Cristiano , simplesmente genial, como disse a Cassia. Excelente, o episódio . Curti, vendo tudo o que você contou com um toque mágico e com as pitadas leves de humor, que é uma das suas especialidades. Leitura leve e ligeira que nos prende e nos obriga a ir até o fim . Tem mais ?

Cláudia disse...

Cristiano,

Primeira vez que o leio e já estou a indicar aos amigos. Muito legal saber um pouco da história que não é a oficial, mas que nos permite conhecer a atmosfera da Bahia e do Rio Vermelho, desde sempre.

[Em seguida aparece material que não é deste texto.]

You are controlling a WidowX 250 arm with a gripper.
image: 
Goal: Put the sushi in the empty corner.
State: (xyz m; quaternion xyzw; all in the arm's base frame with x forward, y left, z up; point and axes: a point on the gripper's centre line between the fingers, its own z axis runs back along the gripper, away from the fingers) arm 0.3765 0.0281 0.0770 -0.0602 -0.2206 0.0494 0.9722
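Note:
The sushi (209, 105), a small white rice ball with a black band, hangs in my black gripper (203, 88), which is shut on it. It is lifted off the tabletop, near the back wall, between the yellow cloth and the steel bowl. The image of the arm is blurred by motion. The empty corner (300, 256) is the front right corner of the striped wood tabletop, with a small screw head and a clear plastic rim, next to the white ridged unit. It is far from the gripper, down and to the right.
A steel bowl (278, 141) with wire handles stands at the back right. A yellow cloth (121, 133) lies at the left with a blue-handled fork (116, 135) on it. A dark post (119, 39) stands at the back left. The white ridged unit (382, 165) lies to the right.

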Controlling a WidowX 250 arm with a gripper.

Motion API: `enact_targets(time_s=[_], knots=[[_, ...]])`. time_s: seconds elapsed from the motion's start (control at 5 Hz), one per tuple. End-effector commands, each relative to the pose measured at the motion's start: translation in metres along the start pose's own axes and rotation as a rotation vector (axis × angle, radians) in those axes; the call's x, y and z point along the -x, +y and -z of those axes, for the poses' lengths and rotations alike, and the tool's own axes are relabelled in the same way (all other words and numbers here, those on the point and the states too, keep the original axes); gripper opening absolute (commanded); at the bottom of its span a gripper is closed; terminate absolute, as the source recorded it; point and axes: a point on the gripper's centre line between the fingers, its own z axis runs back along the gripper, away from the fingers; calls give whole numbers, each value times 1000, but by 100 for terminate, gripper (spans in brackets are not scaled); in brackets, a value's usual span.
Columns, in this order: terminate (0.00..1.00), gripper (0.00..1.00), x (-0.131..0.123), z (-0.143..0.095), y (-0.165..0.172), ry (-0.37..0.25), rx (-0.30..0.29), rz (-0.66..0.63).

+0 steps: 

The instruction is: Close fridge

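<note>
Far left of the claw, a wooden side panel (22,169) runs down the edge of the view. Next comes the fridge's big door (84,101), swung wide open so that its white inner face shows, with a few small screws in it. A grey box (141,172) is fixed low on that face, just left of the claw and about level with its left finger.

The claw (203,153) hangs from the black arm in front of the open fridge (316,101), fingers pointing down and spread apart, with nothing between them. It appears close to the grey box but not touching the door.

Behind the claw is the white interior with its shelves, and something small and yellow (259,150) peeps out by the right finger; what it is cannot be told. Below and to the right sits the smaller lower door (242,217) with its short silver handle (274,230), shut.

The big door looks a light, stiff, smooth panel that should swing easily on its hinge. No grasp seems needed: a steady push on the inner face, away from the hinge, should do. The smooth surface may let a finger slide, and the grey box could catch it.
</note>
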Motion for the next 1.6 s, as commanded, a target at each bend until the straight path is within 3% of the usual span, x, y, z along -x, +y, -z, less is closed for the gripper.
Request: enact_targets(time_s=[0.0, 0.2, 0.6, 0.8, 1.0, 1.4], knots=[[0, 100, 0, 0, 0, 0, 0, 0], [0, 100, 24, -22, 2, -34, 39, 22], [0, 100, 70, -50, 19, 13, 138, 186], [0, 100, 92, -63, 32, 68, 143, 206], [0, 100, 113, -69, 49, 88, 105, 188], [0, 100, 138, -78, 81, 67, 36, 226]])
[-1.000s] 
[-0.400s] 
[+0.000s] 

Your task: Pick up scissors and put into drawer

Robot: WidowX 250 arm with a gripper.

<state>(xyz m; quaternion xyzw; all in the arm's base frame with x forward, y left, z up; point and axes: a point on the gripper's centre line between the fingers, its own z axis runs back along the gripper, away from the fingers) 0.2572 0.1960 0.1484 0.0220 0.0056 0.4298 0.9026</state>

Parabéns pelo texto excelente!

Prof. Sérgio Moraes | Biomédico - Especialista em Bioimagem disse...

Emocionante essa história, vai ficar guardada em meu coração como se eu estivesse vivido também ao lado dela nessa época. Perfeito saber desses detalhes que não conhecemos.

Abraço cara, muito bom o seu blog, adorei!